● **EXERCISE**
Please return the listing exactly, line for line.

● **INFORMATION PROVIDED**
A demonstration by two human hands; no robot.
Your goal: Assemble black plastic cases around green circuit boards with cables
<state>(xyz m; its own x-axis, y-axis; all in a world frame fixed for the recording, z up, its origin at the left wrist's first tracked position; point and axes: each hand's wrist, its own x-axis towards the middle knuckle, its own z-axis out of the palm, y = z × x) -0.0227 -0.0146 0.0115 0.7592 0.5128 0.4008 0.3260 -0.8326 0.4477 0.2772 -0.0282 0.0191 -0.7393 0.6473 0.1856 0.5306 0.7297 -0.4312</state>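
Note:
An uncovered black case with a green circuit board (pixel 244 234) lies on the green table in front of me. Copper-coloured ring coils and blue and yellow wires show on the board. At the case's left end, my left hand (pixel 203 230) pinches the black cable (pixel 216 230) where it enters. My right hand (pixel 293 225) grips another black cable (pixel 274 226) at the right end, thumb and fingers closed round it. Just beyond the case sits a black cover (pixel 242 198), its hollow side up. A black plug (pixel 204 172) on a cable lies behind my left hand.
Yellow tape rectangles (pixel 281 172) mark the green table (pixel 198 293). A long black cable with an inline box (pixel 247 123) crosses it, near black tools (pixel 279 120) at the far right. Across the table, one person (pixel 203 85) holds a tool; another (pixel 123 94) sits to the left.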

● **YOUR SOLUTION**
A demonstration by two human hands; no robot.
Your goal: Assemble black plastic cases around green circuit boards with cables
<state>(xyz m; its own x-axis, y-axis; all in a world frame fixed for the recording, z up, its origin at the left wrist's first tracked position; point and axes: each hand's wrist, its own x-axis towards the middle knuckle, its own z-axis out of the palm, y = z × x) -0.0227 -0.0146 0.0115 0.7592 0.5128 0.4008 0.3260 -0.8326 0.4477 0.2772 -0.0282 0.0191 -0.7393 0.6473 0.1856 0.5306 0.7297 -0.4312</state>
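Note:
An uncovered black case with a green circuit board (pixel 244 234) lies on the green table in front of me. Copper-coloured ring coils and blue and yellow wires show on the board. At the case's left end, my left hand (pixel 203 230) pinches the black cable (pixel 216 230) where it enters. My right hand (pixel 293 225) grips another black cable (pixel 274 226) at the right end, thumb and fingers closed round it. Just beyond the case sits a black cover (pixel 242 198), its hollow side up. A black plug (pixel 204 172) on a cable lies behind my left hand.
Yellow tape rectangles (pixel 281 172) mark the green table (pixel 198 293). A long black cable with an inline box (pixel 247 123) crosses it, near black tools (pixel 279 120) at the far right. Across the table, one person (pixel 203 85) holds a tool; another (pixel 123 94) sits to the left.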

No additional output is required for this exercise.